You can begin investing with just a small amount of money. But if you find yourself with a sizeable chunk of money and you want to invest it, what’s the best way to do it? Here’s how you can potentially invest £10k.
What should you do before you invest £10k?
Before you actually start investing, here’s a little checklist of questions you should run through:
- What is the timeframe for your investments?
- What is your appetite for risk?
- Can you afford to invest the money, or should it be used for other purposes, like paying off debt?
- Do you have a share dealing account set up?
You will need an investment account in order to put your money to work. For those without anything set up right now, we’ve compiled our top-rated share dealing accounts to make picking a platform a little easier for you. It’s also a good idea to try and use a stocks and shares ISA if you can because this can help to reduce your tax and overall costs.
Previously, we’ve covered different ways that you can invest £1k. It’s a good idea to take a look at that article because a lot of the methods discussed there will just as easily apply to a bigger amount of money. However, with £10k to invest, you can put yourself in an even better position for the future.
Is investing in ten individual stocks and shares a wise move?
This is a decent amount of money, so you could use it to invest in a number of different companies.
One option is to pick ten solid businesses from a range of industries. With only ten stocks in your portfolio, it might be best to go for more established players rather than obscure smaller businesses. But this will depend on your personal risk tolerance.
If you’re stuck for inspiration, you should check out The Motley Fool’s Share Advisor service to give you a helping hand.
Should you invest £10k in traditional stocks and bonds?
The traditional portfolio allocation of 60% stocks and 40% bonds isn’t very trendy anymore. However, over long periods of time, it has proven to be a successful choice for investors.
To invest £10k this way, you would put £6,000 into stocks and shares and then £4,000 into bonds. Instead of picking out individual investments, you could use an index fund for both of these options. That way, you would keep your costs low and only have two investments to keep an eye on.
Bonds are not in a great position right now, but a lot can change as the years roll by. The idea of this allocation is to set it and forget it, rebalancing from time to time when you need to.
Can you invest £10k in property?
While £10k isn’t enough to buy you a house, you could still invest in property.
Using something like a real estate investment trust (REIT) or an investment fund that focuses on property, you can actually earn interest on your money.
As with any investment, it’s important to do research before you dive in. This is especially true if you don’t have a strong understanding of the property market.
Could it be best to keep that £10k in cash?
Keeping cash may not seem like a worthwhile investment, but it can be really useful.
If you have a low tolerance for risk or a short investing timeframe, then cash could be your saviour. Interest rates aren’t what they once were, but there are still some good savings accounts out there. For those of you willing to lock your money away, you might get a better rate of return.

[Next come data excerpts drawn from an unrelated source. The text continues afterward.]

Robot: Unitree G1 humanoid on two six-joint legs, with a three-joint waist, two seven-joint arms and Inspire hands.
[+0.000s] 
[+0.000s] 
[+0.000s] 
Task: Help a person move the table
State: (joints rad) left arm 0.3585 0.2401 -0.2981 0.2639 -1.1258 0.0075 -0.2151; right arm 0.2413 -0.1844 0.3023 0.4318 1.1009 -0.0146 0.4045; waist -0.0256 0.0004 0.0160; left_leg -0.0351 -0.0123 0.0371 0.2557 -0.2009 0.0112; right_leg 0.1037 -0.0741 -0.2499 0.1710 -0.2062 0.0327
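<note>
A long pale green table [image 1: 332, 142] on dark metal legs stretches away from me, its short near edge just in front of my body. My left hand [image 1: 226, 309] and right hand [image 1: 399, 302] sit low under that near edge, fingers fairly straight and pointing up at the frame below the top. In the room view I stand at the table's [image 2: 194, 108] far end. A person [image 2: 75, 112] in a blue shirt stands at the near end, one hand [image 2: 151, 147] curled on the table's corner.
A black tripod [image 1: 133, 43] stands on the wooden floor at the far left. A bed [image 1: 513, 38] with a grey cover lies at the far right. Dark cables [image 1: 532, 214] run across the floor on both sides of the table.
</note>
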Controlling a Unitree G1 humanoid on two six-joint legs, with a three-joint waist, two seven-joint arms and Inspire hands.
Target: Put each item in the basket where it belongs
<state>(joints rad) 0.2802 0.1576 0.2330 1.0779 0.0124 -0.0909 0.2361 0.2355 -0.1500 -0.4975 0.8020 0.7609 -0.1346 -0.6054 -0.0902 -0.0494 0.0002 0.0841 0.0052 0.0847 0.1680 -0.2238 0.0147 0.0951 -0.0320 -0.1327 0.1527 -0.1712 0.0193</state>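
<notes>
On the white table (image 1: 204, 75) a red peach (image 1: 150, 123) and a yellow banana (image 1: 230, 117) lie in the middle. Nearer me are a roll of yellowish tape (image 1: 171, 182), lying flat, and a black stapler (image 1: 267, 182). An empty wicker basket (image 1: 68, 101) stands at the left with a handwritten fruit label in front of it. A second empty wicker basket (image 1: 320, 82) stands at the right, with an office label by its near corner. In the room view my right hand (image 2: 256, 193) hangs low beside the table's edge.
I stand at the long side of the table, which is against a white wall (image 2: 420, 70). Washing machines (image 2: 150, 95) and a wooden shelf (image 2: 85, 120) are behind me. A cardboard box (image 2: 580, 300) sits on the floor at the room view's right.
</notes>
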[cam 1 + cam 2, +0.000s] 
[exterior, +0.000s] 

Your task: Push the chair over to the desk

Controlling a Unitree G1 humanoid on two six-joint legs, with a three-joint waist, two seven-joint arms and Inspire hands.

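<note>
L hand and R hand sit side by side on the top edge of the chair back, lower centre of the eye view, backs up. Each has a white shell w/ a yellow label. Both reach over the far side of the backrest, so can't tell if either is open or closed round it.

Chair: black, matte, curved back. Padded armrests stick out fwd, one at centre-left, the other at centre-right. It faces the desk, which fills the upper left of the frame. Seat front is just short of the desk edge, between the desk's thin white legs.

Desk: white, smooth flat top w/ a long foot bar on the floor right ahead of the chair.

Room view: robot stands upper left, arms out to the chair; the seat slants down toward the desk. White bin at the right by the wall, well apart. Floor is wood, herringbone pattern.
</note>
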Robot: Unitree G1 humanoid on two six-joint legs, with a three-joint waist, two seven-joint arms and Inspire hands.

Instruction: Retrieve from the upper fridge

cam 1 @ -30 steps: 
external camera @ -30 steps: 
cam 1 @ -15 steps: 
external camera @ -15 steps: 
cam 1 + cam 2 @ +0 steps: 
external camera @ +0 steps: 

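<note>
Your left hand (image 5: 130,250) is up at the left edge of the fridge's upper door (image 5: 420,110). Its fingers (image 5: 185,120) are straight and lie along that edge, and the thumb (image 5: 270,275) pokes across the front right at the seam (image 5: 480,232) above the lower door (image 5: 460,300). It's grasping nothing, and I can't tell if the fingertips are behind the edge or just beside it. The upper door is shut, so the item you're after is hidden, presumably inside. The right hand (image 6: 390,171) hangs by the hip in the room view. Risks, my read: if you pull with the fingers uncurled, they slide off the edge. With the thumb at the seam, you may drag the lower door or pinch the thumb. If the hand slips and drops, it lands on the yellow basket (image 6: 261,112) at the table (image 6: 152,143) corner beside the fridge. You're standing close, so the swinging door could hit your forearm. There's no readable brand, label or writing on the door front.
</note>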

It’s important to remember that rising inflation rates could mean you can buy less with your cash over time. But having at least some of your £10k in cash could allow you to make the most of future opportunities to invest.
These are just a few ideas to get you thinking about how you could invest £10k. It’s always important to be realistic when investing. Avoid silly traps like attempting to double your money in a matter of months.
Before making any moves, really think about what you’re hoping to achieve with your investments. There’s no perfect way to invest any amount of money. Do what’s right for you and remember that you may get back less than you put in.
Please note that tax treatment depends on your personal circumstances and may be subject to change in the future. The content in this article is provided for information purposes only. It is not intended to be, neither does it constitute, any form of tax advice. Readers are responsible for carrying out their own due diligence and for obtaining professional advice before making any investment decisions.